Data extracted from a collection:

______

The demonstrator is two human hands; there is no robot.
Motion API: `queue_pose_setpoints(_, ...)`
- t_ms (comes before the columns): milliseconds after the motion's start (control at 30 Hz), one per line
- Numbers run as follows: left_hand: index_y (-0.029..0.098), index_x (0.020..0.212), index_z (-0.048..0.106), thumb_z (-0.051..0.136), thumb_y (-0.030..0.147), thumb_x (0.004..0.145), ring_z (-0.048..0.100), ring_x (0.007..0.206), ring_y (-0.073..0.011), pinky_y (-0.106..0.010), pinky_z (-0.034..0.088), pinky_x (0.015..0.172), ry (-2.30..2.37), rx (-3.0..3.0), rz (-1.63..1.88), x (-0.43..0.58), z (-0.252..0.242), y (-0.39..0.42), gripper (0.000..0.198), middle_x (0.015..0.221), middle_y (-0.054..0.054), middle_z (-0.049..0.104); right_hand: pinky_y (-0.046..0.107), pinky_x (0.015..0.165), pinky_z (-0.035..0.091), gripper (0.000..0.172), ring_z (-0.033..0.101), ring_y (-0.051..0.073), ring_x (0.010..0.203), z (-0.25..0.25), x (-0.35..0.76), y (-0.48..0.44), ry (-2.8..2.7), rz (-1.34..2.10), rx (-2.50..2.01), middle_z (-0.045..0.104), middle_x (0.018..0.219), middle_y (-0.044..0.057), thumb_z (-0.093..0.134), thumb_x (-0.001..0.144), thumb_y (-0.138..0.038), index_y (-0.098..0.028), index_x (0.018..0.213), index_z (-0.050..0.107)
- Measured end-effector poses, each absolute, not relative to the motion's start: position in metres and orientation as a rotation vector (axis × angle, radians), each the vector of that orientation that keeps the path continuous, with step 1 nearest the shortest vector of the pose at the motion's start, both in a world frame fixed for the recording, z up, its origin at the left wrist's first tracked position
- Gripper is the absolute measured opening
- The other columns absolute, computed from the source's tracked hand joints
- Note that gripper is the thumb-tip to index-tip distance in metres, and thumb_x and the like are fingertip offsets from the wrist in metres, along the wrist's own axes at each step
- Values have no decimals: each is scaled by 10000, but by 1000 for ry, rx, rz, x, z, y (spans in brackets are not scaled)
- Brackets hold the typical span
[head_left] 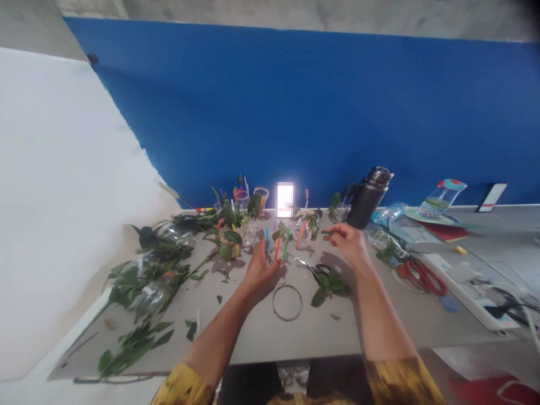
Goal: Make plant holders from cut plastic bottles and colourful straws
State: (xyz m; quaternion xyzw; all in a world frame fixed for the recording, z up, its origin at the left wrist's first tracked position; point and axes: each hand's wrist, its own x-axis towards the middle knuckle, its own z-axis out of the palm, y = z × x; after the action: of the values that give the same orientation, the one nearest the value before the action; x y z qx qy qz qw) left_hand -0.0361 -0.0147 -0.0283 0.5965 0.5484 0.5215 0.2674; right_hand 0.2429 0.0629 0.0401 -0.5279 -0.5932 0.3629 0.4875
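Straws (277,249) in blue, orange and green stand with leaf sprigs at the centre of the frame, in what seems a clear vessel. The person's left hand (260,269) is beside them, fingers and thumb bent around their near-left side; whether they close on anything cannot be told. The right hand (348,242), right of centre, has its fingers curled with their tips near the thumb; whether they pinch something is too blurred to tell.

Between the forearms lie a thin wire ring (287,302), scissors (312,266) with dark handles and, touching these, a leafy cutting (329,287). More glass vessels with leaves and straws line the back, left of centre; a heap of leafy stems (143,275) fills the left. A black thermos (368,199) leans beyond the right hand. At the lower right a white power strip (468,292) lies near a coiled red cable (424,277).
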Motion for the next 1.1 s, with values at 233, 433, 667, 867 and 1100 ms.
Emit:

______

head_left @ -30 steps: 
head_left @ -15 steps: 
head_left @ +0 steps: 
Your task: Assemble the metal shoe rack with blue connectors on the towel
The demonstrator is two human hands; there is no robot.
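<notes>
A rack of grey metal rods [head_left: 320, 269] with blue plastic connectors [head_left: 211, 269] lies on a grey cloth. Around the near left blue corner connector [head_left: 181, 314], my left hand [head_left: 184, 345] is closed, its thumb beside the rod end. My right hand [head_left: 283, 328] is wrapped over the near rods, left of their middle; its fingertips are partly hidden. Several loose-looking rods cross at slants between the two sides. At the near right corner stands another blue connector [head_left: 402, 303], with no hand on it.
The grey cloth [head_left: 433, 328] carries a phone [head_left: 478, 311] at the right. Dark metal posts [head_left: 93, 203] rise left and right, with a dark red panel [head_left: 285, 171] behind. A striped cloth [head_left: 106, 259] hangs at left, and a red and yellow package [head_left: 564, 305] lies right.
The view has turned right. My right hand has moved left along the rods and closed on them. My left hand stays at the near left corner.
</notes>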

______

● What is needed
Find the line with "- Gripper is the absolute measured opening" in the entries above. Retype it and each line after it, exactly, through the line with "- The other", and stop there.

● Exercise answer
- Gripper is the absolute measured opening
- The other columns absolute, computed from the source's tracked hand joints

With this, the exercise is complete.